Earlier, a girl was captured on camera, smoking right inside the classroom at a secondary school in Sagamu.

 

 

Also, another set of girls in Ijebu axis of the State had gathered in a room to sate themselves with shisha flavour, billowing thick fumes into the air from their mouths and nostrils.

 

 

In all of these, the Ogun State Government has refused to speak out on what it is doing to put an end to the worrisome development, even as teachers accused government of policies that made them handicapped when it comes to instilling discipline in their students.

 

 

When contacted, the Commissioner for Education, Science and Technology, Professor Abayomi Arigbabu, said he would not disclose what the Governor Dapo Abiodun administration was doing to address the rising level of indecent behaviours among school children.

 

 

“We are taking steps to address it.

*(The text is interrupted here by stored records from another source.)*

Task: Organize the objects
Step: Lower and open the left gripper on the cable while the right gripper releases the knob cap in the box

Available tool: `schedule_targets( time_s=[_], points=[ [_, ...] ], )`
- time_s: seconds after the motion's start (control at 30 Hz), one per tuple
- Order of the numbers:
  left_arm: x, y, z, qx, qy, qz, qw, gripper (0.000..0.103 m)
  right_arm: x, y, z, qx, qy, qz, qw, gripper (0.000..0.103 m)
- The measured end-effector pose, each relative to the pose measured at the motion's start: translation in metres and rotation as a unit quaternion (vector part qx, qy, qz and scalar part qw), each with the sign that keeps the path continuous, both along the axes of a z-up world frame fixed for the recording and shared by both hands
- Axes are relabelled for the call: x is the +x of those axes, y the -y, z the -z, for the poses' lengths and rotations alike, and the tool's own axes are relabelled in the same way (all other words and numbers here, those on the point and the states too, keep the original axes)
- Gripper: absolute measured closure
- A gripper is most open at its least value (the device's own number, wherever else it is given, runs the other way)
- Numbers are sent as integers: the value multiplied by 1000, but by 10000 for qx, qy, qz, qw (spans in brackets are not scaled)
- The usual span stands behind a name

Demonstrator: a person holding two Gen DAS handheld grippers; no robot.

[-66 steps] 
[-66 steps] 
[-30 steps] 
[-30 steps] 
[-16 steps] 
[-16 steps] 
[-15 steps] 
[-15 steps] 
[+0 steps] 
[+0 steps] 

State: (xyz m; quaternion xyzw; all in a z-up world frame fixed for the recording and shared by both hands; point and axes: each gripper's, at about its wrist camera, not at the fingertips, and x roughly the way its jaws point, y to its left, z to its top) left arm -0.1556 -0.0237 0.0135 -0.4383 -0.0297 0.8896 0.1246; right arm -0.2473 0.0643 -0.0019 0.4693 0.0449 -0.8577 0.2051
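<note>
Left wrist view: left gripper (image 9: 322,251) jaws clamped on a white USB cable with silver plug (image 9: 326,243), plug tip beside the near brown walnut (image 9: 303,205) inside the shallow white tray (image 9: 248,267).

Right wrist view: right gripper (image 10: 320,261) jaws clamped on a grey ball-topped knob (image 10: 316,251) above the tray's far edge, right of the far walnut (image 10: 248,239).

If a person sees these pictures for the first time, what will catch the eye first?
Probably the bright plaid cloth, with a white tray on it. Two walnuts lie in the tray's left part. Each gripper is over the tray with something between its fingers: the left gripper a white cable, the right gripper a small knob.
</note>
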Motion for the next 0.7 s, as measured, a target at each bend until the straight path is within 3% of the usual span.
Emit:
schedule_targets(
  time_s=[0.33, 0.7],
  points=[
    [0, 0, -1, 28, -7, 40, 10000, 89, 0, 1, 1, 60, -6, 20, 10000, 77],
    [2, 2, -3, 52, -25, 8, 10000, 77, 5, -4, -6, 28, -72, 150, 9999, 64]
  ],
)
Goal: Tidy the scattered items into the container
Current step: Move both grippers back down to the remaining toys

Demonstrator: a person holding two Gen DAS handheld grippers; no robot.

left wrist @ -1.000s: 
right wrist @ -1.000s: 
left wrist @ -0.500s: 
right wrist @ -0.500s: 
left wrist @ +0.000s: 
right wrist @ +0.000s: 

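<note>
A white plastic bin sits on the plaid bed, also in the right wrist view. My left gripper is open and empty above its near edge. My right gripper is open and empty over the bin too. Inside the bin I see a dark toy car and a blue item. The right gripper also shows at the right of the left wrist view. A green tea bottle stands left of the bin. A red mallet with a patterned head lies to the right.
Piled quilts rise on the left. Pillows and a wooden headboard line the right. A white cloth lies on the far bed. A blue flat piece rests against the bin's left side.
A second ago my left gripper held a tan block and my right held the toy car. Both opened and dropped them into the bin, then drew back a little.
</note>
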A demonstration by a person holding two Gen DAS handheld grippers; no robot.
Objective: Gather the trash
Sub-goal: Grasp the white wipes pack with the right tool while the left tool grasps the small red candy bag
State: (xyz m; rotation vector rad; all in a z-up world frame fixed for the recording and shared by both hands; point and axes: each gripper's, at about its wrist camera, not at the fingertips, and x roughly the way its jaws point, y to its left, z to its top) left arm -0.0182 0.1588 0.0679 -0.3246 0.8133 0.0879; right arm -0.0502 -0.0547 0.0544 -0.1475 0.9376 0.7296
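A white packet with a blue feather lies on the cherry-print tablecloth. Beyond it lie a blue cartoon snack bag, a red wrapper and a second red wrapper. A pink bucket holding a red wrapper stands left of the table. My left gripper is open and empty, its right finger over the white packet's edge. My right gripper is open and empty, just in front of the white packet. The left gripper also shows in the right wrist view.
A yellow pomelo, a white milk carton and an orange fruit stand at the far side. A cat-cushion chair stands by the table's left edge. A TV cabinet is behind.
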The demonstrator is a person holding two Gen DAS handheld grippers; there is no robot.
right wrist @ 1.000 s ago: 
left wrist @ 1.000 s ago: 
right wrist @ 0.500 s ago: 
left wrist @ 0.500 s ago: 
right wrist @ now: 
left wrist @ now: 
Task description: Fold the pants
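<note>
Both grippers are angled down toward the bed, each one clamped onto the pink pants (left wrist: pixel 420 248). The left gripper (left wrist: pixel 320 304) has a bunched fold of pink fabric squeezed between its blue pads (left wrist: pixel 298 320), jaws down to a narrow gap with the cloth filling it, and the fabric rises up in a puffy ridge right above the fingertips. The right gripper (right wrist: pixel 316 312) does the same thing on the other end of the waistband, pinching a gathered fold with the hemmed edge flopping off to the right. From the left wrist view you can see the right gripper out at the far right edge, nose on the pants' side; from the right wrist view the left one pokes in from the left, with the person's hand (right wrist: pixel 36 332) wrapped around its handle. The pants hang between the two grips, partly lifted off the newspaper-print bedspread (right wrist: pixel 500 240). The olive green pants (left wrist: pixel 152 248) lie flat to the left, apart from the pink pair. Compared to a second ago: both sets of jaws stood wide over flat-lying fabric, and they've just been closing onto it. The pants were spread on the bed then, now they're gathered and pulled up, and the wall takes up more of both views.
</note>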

We are taking a number of steps. Just be monitoring what is going on. I don’t want to be talking, I mean, everybody is calling me here and there. You will be seeing what we are doing. There will be releases from the ministry. Okay? Thank you,” Arigbabu tersely told DAILY POST in a telephone conversation.

 

 

But, teachers under the aegis of the Academic Staff Union of Secondary Schools (ASUSS) in Ogun State blamed parents and government for happenings in Ogun public schools at the moment.

 

 

ASUSS Chairman, Comrade Akeem Lasisi, in a interview with our correspondent, expressed sadness, saying “what we are witnessing in our schools today is as a result of the collapse of core values in the society.”

 

 

According to Lasisi, the present generation of students have been brainwashed by the society that they would not make it in life unless they engaged in social vices.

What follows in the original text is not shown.